*Exercise details*
For the data below, work out the number of lines containing the string "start" and answer with that number only.

-- Recorded information follows --

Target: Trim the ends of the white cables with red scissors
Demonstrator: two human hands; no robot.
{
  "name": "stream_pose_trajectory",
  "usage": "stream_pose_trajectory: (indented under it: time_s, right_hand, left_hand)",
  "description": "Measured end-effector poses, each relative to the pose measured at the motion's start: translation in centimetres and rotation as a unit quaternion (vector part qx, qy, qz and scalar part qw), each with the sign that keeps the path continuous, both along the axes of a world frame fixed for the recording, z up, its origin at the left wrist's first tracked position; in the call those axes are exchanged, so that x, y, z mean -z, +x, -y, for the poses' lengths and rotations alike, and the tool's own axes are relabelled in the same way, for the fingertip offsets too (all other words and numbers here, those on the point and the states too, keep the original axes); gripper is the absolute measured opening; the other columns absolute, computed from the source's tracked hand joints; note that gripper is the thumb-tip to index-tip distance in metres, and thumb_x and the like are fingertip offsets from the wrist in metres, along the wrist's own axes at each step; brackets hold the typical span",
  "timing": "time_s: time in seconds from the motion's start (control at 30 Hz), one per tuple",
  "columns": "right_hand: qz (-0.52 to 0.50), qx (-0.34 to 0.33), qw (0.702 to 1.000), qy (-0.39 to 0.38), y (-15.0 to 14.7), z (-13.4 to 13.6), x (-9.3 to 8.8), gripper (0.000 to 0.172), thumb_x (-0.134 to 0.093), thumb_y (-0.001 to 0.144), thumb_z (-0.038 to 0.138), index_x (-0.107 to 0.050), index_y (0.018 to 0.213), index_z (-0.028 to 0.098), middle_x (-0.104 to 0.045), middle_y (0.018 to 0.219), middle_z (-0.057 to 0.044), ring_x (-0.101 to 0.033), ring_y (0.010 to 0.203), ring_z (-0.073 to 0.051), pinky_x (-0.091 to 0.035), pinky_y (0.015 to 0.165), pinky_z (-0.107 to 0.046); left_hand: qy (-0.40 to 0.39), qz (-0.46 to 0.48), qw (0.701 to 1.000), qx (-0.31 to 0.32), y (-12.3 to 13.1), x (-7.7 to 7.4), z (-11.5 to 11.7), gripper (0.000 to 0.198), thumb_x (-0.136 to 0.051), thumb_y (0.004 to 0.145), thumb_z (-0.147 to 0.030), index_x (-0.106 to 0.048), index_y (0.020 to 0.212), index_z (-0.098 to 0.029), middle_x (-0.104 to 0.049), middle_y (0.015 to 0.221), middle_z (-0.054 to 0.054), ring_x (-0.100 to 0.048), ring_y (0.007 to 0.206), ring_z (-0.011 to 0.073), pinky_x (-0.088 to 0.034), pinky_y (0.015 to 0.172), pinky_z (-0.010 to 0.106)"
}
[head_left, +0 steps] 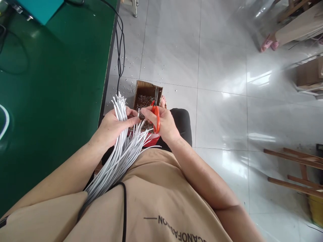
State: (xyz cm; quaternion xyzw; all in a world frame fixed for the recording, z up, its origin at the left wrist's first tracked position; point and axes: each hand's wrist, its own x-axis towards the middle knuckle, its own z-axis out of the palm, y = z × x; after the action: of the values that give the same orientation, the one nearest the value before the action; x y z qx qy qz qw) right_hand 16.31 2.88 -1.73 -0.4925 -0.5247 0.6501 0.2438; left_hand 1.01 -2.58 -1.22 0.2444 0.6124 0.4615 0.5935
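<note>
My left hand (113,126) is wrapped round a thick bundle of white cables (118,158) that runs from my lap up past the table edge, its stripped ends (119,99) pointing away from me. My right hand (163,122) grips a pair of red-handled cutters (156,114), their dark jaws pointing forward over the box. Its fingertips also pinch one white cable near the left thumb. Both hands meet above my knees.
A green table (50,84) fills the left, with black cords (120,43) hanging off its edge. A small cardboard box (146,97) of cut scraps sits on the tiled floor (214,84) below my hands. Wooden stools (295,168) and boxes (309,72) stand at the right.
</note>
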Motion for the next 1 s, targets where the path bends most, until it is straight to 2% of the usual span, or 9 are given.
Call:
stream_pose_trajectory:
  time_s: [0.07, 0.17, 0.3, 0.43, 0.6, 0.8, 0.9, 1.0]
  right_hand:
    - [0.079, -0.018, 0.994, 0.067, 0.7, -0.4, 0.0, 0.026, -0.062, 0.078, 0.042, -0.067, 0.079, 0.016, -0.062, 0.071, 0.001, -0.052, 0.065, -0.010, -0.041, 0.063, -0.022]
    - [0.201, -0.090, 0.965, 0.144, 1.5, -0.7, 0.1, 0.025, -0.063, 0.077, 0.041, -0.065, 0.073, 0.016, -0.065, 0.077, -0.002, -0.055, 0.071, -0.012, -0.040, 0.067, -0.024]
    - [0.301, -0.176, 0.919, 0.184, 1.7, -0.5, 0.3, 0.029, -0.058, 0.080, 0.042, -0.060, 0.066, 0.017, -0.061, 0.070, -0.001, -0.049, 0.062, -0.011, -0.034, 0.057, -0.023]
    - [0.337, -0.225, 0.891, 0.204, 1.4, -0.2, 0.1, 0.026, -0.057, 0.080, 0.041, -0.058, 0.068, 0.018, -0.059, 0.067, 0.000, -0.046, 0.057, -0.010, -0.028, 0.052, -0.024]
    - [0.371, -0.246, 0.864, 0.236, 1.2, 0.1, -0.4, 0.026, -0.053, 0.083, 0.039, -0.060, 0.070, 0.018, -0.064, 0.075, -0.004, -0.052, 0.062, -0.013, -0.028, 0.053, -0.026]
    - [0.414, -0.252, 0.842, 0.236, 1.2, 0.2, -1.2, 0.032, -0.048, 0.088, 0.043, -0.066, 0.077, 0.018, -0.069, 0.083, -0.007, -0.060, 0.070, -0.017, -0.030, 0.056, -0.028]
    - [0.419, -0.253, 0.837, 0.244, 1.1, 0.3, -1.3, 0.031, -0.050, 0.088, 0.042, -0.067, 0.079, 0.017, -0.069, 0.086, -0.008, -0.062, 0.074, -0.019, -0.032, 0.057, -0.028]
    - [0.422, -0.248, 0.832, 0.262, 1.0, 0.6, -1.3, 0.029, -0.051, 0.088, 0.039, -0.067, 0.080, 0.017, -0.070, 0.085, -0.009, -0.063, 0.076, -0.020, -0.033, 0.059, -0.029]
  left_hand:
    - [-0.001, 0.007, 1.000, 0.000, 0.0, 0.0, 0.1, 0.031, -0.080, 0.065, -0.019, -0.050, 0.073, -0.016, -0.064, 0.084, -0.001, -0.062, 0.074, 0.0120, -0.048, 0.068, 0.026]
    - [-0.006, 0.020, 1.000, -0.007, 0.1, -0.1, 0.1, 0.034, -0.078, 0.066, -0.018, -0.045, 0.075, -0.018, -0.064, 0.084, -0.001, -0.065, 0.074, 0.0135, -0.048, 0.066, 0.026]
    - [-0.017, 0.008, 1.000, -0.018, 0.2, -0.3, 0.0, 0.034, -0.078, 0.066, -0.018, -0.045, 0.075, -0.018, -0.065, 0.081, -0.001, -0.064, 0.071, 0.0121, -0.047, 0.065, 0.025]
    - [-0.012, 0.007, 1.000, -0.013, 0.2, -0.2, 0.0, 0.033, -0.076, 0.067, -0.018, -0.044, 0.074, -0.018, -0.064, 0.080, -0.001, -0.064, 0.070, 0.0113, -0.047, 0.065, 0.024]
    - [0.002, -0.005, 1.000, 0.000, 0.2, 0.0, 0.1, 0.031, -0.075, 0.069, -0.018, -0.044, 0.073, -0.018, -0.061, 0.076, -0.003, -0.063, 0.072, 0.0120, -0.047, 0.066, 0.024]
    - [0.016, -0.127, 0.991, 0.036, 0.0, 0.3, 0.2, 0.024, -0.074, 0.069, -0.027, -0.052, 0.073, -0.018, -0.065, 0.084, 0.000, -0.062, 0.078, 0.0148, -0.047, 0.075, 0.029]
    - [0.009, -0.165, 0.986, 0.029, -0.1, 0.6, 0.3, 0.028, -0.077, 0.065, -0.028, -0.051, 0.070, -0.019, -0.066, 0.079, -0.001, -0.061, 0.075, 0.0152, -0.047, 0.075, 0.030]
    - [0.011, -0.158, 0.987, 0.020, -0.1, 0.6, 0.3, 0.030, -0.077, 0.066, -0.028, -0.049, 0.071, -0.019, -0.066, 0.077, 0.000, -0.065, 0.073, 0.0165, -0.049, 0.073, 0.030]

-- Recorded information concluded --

*Expected output*
2